Among the lines below, how many carry the string "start"? Reply with a number and nothing else.

- [DATASET EXTRACT]
········

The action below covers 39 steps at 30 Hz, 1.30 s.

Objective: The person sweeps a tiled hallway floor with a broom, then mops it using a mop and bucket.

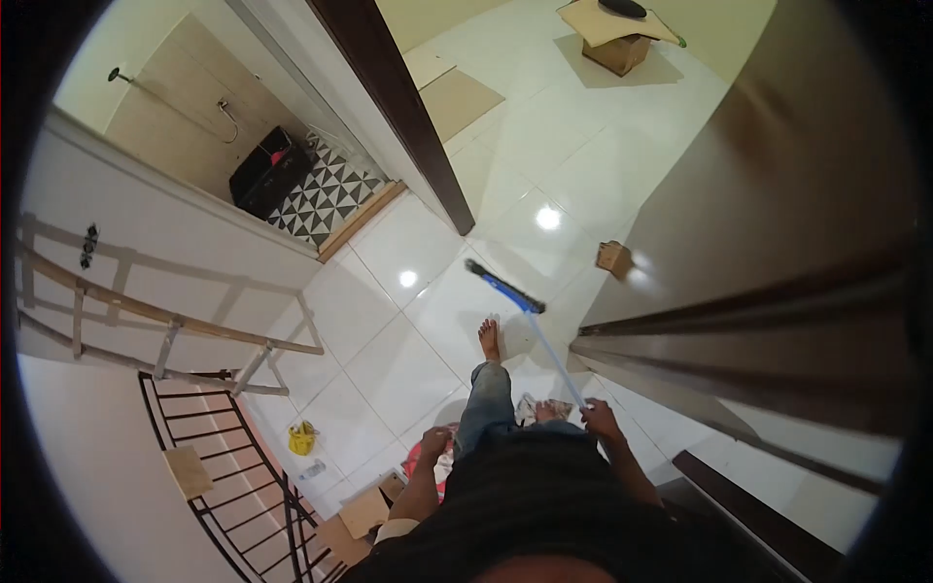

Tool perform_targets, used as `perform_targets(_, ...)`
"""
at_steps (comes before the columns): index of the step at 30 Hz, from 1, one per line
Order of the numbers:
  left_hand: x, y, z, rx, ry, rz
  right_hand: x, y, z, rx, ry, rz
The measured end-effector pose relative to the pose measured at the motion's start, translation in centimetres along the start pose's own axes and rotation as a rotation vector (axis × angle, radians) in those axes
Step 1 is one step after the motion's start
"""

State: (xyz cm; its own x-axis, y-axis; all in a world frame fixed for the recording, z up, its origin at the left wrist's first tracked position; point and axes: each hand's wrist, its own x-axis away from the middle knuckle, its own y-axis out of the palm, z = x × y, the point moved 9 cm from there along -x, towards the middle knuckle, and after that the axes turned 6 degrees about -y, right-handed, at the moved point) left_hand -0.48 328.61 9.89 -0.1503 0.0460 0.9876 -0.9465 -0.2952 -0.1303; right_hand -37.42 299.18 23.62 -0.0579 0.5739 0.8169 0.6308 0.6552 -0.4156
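Note:
My right hand [600,420] is wrapped round the top of the pale handle [556,360] of a broom. The broom's blue head [505,289] with dark bristles rests on the white tiles ahead of my bare foot [489,340]. At my left side hangs my left hand [436,442], fingers curled in, with nothing visible in it. Below it in view, a red and white bundle [421,464] lies on the floor, partly hidden by my arm. A light cloth [530,408] is by my other foot.
A wooden ladder [165,316] and black metal frame [219,466] stand left, near a yellow bag [302,438] and clear bottle [312,470]. A small cardboard box [613,257] sits by the brown door [777,214]. Ahead are a dark door frame [398,107] and larger box [615,55].

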Motion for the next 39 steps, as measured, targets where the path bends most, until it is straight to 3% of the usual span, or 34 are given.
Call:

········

- [SOLUTION TO THE PROBLEM] 2